You Should Try Windows Desktop Search

Windows Desktop Search image

Windows Desktop Search

First there was Google Desktop Search. It wasn’t a new idea, Windows has had such a feature already built in for years, but Google’s tool responded quickly enough to make it worth the searching effort. The original Windows search tool was virtually useless. It never found anything, and it took forever doing it.

Then there was Lookout for Outlook for those not inclined to use Google’s tool. I liked it better than Google, but it had some issues.

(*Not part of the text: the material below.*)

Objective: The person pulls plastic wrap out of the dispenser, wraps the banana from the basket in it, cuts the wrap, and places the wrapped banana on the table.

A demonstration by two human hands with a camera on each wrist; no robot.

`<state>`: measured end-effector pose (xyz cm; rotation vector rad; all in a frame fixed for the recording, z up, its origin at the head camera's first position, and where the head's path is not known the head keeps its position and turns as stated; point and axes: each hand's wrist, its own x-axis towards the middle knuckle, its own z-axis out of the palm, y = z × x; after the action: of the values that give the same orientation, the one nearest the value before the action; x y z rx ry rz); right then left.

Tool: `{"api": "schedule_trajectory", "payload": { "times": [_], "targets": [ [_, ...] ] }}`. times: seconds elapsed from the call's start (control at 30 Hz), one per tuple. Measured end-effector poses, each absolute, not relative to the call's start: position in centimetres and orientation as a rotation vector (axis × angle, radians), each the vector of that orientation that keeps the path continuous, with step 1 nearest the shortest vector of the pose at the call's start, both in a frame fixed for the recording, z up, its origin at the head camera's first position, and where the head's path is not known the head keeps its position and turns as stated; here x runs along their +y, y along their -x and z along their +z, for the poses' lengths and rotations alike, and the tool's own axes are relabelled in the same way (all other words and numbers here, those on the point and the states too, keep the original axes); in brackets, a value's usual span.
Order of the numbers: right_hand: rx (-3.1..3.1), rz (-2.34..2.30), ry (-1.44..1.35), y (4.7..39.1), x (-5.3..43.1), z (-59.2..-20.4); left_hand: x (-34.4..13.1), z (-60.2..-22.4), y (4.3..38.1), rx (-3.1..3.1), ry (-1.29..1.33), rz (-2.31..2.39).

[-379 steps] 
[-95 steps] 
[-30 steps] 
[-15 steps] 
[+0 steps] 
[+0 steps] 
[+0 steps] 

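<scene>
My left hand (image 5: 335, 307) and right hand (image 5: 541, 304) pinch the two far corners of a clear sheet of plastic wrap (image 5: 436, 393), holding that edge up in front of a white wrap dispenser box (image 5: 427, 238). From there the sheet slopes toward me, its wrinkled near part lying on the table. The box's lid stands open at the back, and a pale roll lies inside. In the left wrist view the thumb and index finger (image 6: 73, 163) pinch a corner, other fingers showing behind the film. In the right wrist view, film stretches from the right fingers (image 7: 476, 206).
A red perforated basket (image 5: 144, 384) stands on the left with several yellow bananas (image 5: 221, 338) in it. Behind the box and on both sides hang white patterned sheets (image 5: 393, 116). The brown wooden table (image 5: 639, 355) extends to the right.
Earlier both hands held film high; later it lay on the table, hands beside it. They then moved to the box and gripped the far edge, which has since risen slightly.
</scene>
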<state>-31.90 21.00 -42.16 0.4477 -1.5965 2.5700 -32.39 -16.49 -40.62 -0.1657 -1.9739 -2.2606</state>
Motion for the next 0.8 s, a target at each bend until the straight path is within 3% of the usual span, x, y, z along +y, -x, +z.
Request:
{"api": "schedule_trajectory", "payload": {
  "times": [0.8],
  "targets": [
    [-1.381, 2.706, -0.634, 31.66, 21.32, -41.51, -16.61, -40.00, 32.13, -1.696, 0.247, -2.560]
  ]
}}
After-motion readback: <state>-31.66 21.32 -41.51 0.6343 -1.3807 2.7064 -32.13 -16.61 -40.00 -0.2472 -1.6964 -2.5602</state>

Now there is Windows Desktop Search. Microsoft observed how others did it, and they made something that beats them all. (Actually they bought Lookout for Outlook and improved it.)

I like using this so much I thought it was worth posting about. Having a comprehensive search tool means that there is small need to file your information. Just search for it instead. Even if I know where something is located, it is often faster to search for it and click the results window – rather than drill down through several directories to get it.

You can limit your search to subcategories: just photos or just files or just email, etc. It can “see” inside just about any file type you have, and it keeps its index updated on the fly without slowing down your computer. If you have never used a desktop search tool like this, I would highly recommend trying this one. And like anything good from the Internet these days, it’s free.

4 thoughts on “You Should Try Windows Desktop Search

  1. It looks like the world has finally caught up with Apple again. “Spotlight” comes built into Mac OS X and has for some time. It’s faster than all get out too.

  2. They haven’t caught up yet – not even close. Having uses both google desktop on XP and spotlight on OS X, there is no comparison. Spotlight is MUCH faster, and doesn’t just search for files; it searches the contents of the files. It can search the contents of word docs, pdfs, music lyrics…

  3. I haven’t used Spotlight personally, so I can’t compare speed, but both Google and Windows Desktop Search perform the searches inside files, too.

    Windows Desktop Search is a bit sluggish. It finds initial results quickly, but opening a full search window takes it several seconds.